Edit about premature optimization: I work an a company which targets to help other companies to dematerialize their documents. This means we have a batch which handle document transfers from other companies. We target in the future millions of document per days and actually, the execution time of this batch is sensitive for our business.

An hashing optimisation of 10 milliseconds for 1 million document per day is a daily execution time reduced of 3 hours which is pretty huge.

Sebastien Lorber
  • 89,644
  • 67
  • 288
  • 419
  • 2
    You should be able to hash more than 100MB/s on a decent machine using a single core, so unless you're using gigabit internet, it shouldn't really be a bottleneck. – CodesInChaos Oct 03 '13 at 11:00
  • 3
    Premature optimization is the root of all evil.

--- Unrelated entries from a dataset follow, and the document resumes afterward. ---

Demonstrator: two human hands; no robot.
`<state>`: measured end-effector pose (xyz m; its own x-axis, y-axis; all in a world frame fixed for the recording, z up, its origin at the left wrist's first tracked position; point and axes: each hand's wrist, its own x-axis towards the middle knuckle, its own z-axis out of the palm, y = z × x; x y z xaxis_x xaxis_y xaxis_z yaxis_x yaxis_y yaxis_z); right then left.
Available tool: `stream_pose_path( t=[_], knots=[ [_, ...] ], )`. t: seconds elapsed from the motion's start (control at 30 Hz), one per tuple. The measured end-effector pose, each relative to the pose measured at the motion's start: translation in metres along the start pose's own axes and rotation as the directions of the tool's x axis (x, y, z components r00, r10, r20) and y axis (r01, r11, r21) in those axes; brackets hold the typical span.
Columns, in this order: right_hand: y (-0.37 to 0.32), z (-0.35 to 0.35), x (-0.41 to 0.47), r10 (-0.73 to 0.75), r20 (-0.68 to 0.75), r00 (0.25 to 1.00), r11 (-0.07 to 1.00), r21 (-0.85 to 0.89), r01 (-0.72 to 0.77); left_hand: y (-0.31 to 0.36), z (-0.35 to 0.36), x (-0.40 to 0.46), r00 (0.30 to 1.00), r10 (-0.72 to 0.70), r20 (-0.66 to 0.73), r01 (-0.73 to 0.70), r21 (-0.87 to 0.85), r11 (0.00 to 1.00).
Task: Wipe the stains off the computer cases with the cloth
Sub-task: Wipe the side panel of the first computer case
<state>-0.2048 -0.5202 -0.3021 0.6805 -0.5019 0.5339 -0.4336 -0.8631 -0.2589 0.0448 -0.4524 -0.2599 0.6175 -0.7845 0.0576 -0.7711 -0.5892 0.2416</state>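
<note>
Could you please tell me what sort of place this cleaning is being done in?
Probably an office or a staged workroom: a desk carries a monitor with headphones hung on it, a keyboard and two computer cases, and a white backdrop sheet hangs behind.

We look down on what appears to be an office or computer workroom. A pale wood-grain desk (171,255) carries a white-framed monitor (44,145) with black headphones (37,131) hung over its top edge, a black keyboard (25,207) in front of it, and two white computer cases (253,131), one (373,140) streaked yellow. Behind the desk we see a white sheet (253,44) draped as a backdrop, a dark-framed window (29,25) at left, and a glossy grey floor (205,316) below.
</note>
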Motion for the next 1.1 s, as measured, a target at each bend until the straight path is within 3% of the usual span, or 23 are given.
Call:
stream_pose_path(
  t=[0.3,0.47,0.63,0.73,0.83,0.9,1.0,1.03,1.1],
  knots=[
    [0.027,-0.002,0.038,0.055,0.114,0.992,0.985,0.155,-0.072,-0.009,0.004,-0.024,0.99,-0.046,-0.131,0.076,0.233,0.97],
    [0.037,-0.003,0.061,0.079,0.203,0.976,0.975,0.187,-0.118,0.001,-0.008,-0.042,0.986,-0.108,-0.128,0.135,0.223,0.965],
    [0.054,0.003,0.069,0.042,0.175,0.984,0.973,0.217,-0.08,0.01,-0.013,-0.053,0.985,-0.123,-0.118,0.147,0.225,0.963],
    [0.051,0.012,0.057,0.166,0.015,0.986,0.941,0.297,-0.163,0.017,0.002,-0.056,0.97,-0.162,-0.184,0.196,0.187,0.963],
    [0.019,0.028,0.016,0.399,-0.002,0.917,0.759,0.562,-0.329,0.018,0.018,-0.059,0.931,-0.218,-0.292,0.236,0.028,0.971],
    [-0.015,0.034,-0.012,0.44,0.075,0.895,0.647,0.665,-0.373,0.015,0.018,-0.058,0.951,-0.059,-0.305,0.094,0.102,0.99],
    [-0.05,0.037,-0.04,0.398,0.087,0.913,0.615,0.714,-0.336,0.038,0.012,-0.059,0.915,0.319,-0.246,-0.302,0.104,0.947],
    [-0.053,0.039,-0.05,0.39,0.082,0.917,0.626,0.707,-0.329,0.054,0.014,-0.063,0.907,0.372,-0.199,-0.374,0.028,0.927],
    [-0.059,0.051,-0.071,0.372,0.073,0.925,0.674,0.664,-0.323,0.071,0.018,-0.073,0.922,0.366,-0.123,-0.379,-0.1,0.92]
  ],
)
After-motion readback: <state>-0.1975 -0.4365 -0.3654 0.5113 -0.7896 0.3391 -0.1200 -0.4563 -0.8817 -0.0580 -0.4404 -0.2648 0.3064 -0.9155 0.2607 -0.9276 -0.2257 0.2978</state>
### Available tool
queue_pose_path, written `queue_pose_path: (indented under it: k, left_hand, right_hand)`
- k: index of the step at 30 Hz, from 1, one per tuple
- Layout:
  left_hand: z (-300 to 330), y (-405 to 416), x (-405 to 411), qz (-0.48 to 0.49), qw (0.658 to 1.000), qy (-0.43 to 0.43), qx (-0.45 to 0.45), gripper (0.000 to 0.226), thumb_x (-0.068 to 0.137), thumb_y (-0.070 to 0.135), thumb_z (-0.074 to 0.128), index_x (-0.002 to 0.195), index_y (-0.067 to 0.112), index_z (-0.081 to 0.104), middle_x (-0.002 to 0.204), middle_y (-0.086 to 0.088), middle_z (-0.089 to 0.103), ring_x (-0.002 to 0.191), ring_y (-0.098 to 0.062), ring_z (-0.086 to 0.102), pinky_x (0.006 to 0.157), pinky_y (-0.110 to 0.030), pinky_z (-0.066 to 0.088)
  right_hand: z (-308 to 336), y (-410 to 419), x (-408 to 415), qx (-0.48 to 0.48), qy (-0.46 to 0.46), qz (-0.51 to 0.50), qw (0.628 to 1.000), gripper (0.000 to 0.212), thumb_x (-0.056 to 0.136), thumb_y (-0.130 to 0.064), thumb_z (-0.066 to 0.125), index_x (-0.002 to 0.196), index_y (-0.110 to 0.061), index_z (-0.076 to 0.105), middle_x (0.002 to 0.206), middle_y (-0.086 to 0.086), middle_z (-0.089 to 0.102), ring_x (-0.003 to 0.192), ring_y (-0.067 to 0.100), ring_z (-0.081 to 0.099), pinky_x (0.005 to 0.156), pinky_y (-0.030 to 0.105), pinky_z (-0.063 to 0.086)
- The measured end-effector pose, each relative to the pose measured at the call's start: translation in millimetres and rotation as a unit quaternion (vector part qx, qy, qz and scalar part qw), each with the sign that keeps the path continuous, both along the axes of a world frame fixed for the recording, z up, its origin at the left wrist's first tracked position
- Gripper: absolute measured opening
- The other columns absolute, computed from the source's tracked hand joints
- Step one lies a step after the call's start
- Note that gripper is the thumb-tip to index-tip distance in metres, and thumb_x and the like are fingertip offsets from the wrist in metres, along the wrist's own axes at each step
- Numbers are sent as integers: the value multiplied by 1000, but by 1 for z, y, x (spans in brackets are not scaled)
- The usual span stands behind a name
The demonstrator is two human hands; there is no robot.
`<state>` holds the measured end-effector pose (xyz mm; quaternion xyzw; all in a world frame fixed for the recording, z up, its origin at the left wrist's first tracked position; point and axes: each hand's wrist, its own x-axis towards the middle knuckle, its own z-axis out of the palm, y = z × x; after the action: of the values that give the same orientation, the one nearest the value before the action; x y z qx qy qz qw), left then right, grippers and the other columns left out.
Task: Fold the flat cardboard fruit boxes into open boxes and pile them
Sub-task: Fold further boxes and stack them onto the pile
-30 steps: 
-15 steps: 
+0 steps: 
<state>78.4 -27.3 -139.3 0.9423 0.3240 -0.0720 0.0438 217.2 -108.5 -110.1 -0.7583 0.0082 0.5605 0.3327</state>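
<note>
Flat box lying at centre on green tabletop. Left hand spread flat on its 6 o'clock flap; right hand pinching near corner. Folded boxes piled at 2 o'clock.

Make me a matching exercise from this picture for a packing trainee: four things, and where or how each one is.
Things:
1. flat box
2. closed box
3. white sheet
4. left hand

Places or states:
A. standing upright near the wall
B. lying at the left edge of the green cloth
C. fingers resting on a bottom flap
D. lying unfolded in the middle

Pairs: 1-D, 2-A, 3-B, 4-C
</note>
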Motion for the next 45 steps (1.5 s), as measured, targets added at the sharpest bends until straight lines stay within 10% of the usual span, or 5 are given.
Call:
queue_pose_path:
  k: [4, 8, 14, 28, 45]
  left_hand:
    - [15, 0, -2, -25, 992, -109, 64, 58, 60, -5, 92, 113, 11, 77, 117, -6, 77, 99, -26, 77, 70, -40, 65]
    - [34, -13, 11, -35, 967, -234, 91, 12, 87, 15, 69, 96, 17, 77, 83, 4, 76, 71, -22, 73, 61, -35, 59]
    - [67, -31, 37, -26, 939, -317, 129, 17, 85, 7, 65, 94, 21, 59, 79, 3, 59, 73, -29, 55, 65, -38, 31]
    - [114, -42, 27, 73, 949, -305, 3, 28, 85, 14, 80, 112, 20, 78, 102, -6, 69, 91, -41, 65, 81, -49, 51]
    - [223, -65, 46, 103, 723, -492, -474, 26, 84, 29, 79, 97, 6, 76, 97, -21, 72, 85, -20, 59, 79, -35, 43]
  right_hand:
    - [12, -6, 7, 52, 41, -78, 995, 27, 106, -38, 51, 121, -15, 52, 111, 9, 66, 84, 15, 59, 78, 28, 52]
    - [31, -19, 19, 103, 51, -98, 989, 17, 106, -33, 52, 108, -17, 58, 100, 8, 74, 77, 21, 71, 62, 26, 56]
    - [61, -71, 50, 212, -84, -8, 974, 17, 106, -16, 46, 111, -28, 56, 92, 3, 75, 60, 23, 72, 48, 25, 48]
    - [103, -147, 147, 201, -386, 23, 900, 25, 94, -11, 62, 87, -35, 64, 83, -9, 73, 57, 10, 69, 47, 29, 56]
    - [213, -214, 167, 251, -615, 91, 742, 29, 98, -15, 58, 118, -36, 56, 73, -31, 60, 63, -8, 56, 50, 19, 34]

I definitely think that you should choose a hash that is technically sufficient for what you try to achieve, and if it **proves** to have performance issues, make changes accordingly... – ppeterka Oct 03 '13 at 11:01
  • If you *really* need no security, then MD5 is an okay choice. But if you can afford the performance hit, go with SHA-2 (either SHA-256 or SHA-512) – CodesInChaos Oct 03 '13 at 11:13
  • @CodesInChaos I tries using the MessageDigest on 80mb files and it seems to take ~300ms more to consume the InputStream. – Sebastien Lorber Oct 03 '13 at 12:29
  • @ppeterka66 it is not because I don't give the whole context that you can say things like that. For your informations, this question could lead to en enhancement of a batch that handles a lot of files. The file hashing step of a batch could take up to 20 minutes per file chunk, so reducing the hashing time could lead to an execution time of 20% of this batch, which is sensitive for our business case – Sebastien Lorber Oct 03 '13 at 12:32
  • 1
    @SebastienLorber With that number (260MB/s) hashing should only limit you if you have a 2Gb/s network connection. If it's really a limitation, you could switch to native code. Native MD5 should be somewhere between 500 and 1000 MB/s. – CodesInChaos Oct 03 '13 at 12:56
  • @CodesInChaos this is what we use actually, but for legacy reasons I won't explain, using the native code on a whole folder forces gives nice performance but forces us to hash each file with the 5 different algorithms. – Sebastien Lorber Oct 03 '13 at 13:00

3 Answers3

5

If you simply want to detect accidental corruption during transmission, etc, then a simple (non-crypto) checksum should be sufficient. But note that (for example) a 16 bit checksum will fail to detect random corruption one time in 216. And it is no guard against someone deliberately modifying the data.

The Wikipedia page on Checksums, lists various options including a number of commonly used (and cheap) ones like Adler-32 and CRCs.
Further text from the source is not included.